The most remote piece of water on this frontier worthy of notice is Lake Superior, a body of fresh water unequalled by any upon the face of the globe. Lake Superior is of a triangular form; in length 381, in breadth 161, and in circumference about 1,150 miles. Among its islands is one nearly two-thirds as large as Jamaica. Out of Lake Superior a very rapid current flows, over immense masses of rock, along a channel of 27 miles in length, called St. Mary’s River, into Lake Huron, at the head of which is the British island of St. Joseph, containing a small garrison. This isolated post is distant about 350 miles by water from Amherstburg, which contained the nearest British garrison.
Lake Huron is in length, from west to east, 218 miles; in breadth, 180; and in circumference, through its numerous curvatures, 812 miles. Except the island of St. Joseph, and one or two trading establishments belonging to the north-west company, the shores of this lake were in a state of nature, or inhabited only by Indians. When the Americans were allowed to obtain the dominion of Lake Erie, which they did in 1813, it was determined at the close of the following year to create a naval force on Lake Huron in the ensuing season, (1815,) as possessing much greater security for the construction of vessels than Lake Erie, where the enemy could at any time destroy them, in the same manner as their vessels ought to have been previously destroyed by the British. Lake Michigan, which belongs wholly to the United States, is connected with Lake Huron at its western angle by a short and wide strait, in the centre of which is the island of Michilimakinack, belonging to the United States. This island is about 9 miles in circumference, and, like St. Joseph, its neighbour, it possessed a small fort and garrison. Lake Huron flows through the river St. Clair, which is in length about 60 miles, into Lake St. Clair, a small circular lake 30 miles in diameter. The beautiful river Thames, in Upper Canada, opens into Lake St. Clair, and it was along the banks of this river that Major-General Proctor retreated in 1813. From Lake St. Clair, the stream, through the Detroit, navigable for vessels not drawing more than fourteen feet water, pursues a course of nearly 40 miles into Lake Erie.

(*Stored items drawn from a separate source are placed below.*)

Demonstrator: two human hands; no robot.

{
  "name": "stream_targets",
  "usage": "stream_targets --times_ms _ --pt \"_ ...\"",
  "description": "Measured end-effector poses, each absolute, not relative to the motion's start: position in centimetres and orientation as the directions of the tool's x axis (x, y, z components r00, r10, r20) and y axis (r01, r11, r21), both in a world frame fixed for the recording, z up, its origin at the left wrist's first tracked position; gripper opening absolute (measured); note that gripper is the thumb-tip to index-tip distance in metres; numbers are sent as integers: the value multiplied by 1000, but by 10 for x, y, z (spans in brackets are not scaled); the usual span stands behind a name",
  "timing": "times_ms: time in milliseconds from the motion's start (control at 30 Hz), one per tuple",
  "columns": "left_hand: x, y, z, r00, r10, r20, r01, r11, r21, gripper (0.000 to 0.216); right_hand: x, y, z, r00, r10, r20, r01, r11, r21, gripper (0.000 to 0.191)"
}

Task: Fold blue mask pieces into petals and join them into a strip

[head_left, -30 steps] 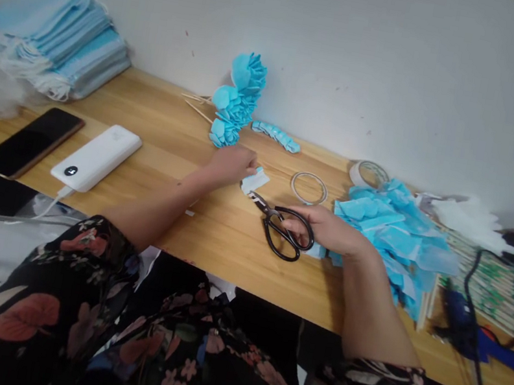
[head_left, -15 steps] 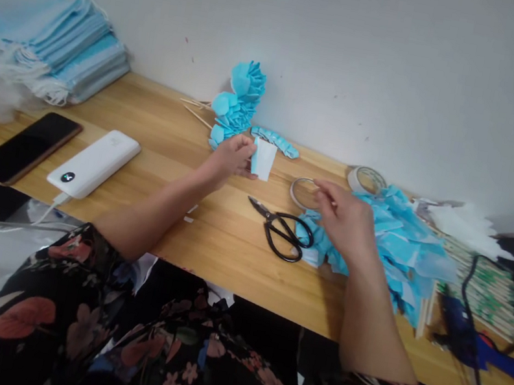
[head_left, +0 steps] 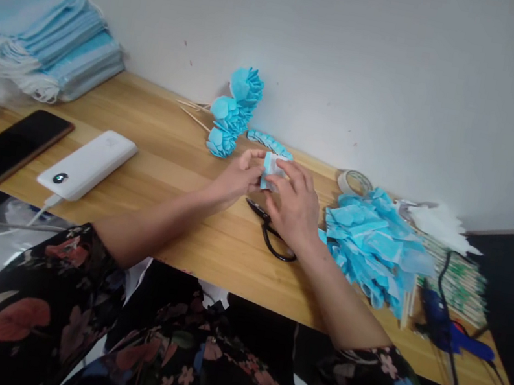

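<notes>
Between my hands, above the table, is a small piece of blue and white mask fabric [head_left: 267, 166] with a folded blue edge. My left hand [head_left: 240, 176] pinches its left side. The fingers of my right hand [head_left: 295, 202] close on its right side and cover part of it. Black-handled scissors [head_left: 273, 242] lie under my right hand, partly hidden. Just beyond the hands is a curved strip of folded blue pieces [head_left: 270, 143]. Blue flowers [head_left: 233, 113] on thin wooden sticks lie behind my left hand.
A heap of blue fabric pieces [head_left: 377, 239] lies right, near a tape roll [head_left: 354, 182], packed sticks [head_left: 463, 283] and a blue glue gun [head_left: 468, 343]. At left are stacked masks [head_left: 71, 50], a phone [head_left: 11, 145] and a white power bank [head_left: 87, 164]. A wall stands behind.
My right hand has moved left from the tape ring to the fabric piece, which both hands now hold. The ring is no longer visible. The view has shifted slightly.
</notes>
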State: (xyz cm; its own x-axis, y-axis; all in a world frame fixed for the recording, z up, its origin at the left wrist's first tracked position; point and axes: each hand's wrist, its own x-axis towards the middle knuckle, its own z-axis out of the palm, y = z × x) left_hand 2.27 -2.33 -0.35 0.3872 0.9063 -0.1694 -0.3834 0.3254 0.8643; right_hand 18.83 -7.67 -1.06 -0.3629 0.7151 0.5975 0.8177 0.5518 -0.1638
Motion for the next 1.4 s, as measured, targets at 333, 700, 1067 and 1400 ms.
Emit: stream_targets --times_ms 333,700,1067,1400 --pt "22 -21 -13 496 850 -176 -431 417 800 16 198 -81 -17 -226 697 680 820 514 -254 15" --pt "20 -19 -22 531 844 -75 -450 356 819 22 202 -82 -24 -21 834 552 670 422 -611 11" --pt "22 -22 -23 554 832 -16 -409 289 866 36 195 -81 -22 163 884 438 512 304 -804 9" --pt "23 -22 -17 452 890 -52 -261 188 947 21 196 -81 -30 198 906 374 420 266 -868 38"
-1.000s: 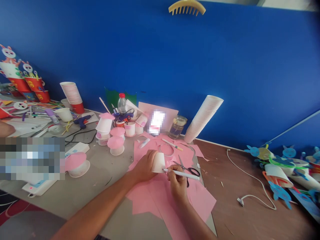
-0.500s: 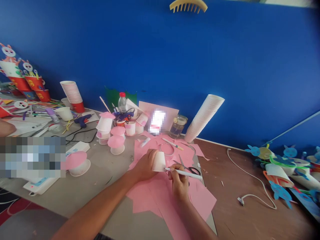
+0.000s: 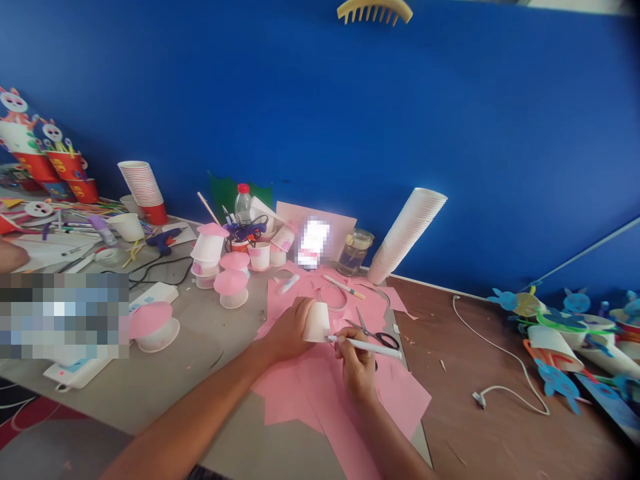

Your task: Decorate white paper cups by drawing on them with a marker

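A white paper cup [image 3: 317, 323] is gripped from its left side by my left hand [image 3: 291, 329]. In my right hand [image 3: 357, 360] is a white marker [image 3: 375, 347], its tip at the cup's lower right edge; whether it touches cannot be made out. Both hands are over pink paper sheets [image 3: 300, 393] spread on the grey table. Close behind my right hand lie scissors [image 3: 381, 338] with black handles, blades apart. A second marker [image 3: 345, 287] and a small white tube [image 3: 289, 284] rest on the pink paper farther back.
Pink-topped cups [image 3: 233, 287] stand left of the paper. A tall leaning cup stack [image 3: 407, 233] and a glass jar [image 3: 355, 252] are behind. A power strip [image 3: 150, 297], glue gun [image 3: 165, 240] and another person's hand [image 3: 13, 255] are at left. A white cable [image 3: 505, 353] lies right.
The whole view has shifted very slightly. Both hands keep their hold on the cup and the marker, with almost no movement between them.
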`<state>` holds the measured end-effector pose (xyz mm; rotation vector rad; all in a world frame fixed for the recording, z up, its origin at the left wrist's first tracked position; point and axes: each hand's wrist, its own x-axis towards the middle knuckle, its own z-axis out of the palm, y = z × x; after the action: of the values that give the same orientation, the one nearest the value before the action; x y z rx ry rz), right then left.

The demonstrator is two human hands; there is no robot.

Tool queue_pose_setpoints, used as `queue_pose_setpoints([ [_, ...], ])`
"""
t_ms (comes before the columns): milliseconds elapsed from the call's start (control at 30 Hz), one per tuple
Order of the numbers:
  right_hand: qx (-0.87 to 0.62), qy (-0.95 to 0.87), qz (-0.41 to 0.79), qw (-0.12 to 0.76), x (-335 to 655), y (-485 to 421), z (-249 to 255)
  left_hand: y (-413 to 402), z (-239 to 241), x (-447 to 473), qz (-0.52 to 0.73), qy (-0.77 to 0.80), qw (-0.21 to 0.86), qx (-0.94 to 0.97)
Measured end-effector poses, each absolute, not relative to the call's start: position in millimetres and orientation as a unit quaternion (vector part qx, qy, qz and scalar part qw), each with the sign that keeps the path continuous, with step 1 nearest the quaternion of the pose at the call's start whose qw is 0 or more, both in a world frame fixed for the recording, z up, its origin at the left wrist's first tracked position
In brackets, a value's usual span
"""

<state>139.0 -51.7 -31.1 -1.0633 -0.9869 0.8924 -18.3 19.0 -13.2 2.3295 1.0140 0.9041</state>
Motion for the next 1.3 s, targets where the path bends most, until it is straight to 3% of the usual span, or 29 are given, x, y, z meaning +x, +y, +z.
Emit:
queue_pose_setpoints([
  [267, -0.499, -0.473, 0.339, 0.642, 137.3, -55.6, -23.8, 18.6, -12.5, -18.0, 0.325, 0.368, 0.217, 0.844],
  [1300, -0.507, -0.482, 0.326, 0.636, 136.9, -54.4, -23.2, 18.0, -12.0, -17.4, 0.329, 0.366, 0.225, 0.841],
])
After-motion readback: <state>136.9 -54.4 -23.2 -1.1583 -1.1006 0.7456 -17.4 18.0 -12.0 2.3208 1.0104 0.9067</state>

Upon the western side of the Detroit is situate the American town of that name. About 5 miles below Detroit, upon the opposite side of the strait, is the British village of Sandwich, then containing scarcely fifty houses; and 18 miles lower, and within four of the termination of the strait, is the British village of Amherstburg, then containing about one hundred houses, and a fort where a small garrison was maintained, and where the principal vessels for the service of Lake Erie were constructed. The American village of Brownstown stands nearly opposite to Amherstburg, which is distant from Quebec by the nearest route by water 815 miles, from Fort Erie about 250 miles, and from York 315 miles.